[PATCH] AArch64: Improve A64FX memset

unofficial mirror of libc-alpha@sourceware.org
 help / color / mirror / Atom feed

* [PATCH] AArch64: Improve A64FX memset
@ 2021-06-30 15:49 Wilco Dijkstra via Libc-alpha
  2021-07-09 12:23 ` [PATCH v2] " Wilco Dijkstra via Libc-alpha
  0 siblings, 1 reply; 2+ messages in thread
From: Wilco Dijkstra via Libc-alpha @ 2021-06-30 15:49 UTC (permalink / raw)
  To: naohirot@fujitsu.com; +Cc: 'GNU C Library'

Hi Naohiro,

And here is the memset version. The code is smaller and easier to follow plus a bit
faster. One thing I noticed is that it does not optimize for the common case of memset
of zero (the generic memset is significantly faster for large sizes). It is possible to just
use DC ZVA for zeroing memsets and not do any vector stores.
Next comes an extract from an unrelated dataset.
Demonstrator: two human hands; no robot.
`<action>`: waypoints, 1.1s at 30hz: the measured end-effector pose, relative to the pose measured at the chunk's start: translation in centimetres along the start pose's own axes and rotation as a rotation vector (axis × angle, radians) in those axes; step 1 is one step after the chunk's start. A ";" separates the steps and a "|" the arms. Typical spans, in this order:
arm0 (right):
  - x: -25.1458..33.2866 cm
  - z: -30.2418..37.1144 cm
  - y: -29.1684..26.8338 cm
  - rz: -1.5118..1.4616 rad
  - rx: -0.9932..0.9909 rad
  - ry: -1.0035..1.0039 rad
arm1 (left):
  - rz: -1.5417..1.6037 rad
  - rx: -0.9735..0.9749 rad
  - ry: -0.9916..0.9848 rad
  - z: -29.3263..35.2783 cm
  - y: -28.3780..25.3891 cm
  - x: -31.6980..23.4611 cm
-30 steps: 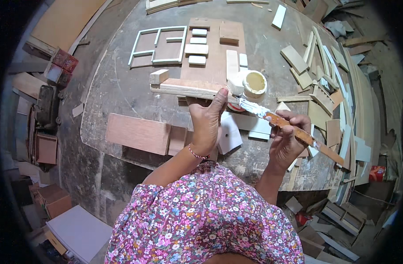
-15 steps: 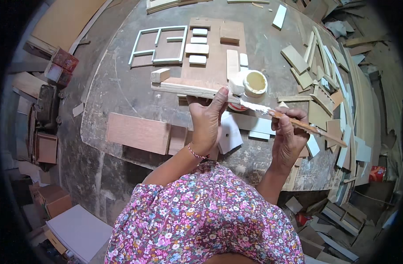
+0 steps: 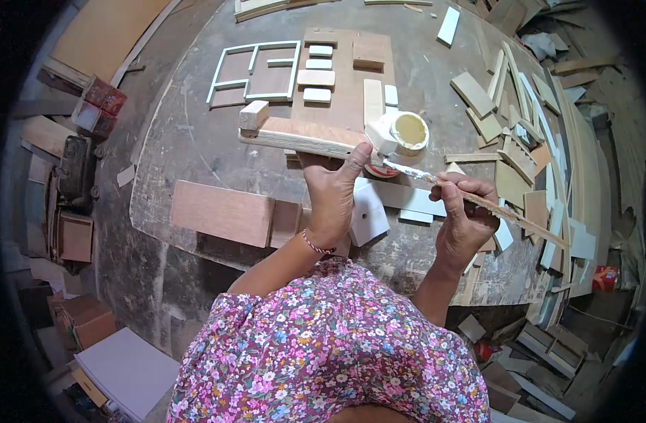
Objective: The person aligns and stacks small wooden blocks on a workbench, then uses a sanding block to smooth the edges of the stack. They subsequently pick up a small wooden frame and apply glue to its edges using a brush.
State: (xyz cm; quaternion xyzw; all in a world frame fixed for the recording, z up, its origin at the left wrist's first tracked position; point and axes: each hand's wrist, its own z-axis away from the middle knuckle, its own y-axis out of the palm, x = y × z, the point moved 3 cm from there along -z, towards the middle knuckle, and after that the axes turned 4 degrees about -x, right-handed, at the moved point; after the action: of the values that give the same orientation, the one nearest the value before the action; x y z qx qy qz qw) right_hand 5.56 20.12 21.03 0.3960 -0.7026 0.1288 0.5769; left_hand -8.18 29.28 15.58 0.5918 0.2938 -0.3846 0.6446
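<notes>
My left hand (image 3: 330, 190) grips a short wooden board (image 3: 305, 139) from below, thumb over its right end. A small wooden block (image 3: 253, 116) sits on the board's left end. Between the fingers of my right hand (image 3: 466, 220) is a thin wooden stick (image 3: 524, 223), its tip coated in white paste (image 3: 406, 170). That tip is close to the board's right end; whether they touch I cannot tell. Just beyond, an open tub (image 3: 411, 132) contains a pale yellowish substance. A white blocky piece (image 3: 382, 134) adjoins the tub on its left, partly behind the board.
On the table, a white-edged frame (image 3: 254, 72) lies far left beside a brown panel (image 3: 342, 84) bearing small white-topped blocks. A pinkish board (image 3: 223, 213) lies nearer, left of my arm. Wood offcuts (image 3: 472, 94) crowd the right side. A box (image 3: 106, 97) stands at left.
The board's left end has shifted slightly left and the block on it tilts more into view. The stick has turned and slid a little right; the paste on its tip looks thinner.
</notes>
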 end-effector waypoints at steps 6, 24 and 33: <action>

Reduce the codesize of the A64FX memset by simplifying the small memset code,
better handling of alignment and last 8 vectors as well as removing redundant
instructions and branches. The size for memset goes down from 1032 to 604 bytes.
Performance is noticeably better for small memsets.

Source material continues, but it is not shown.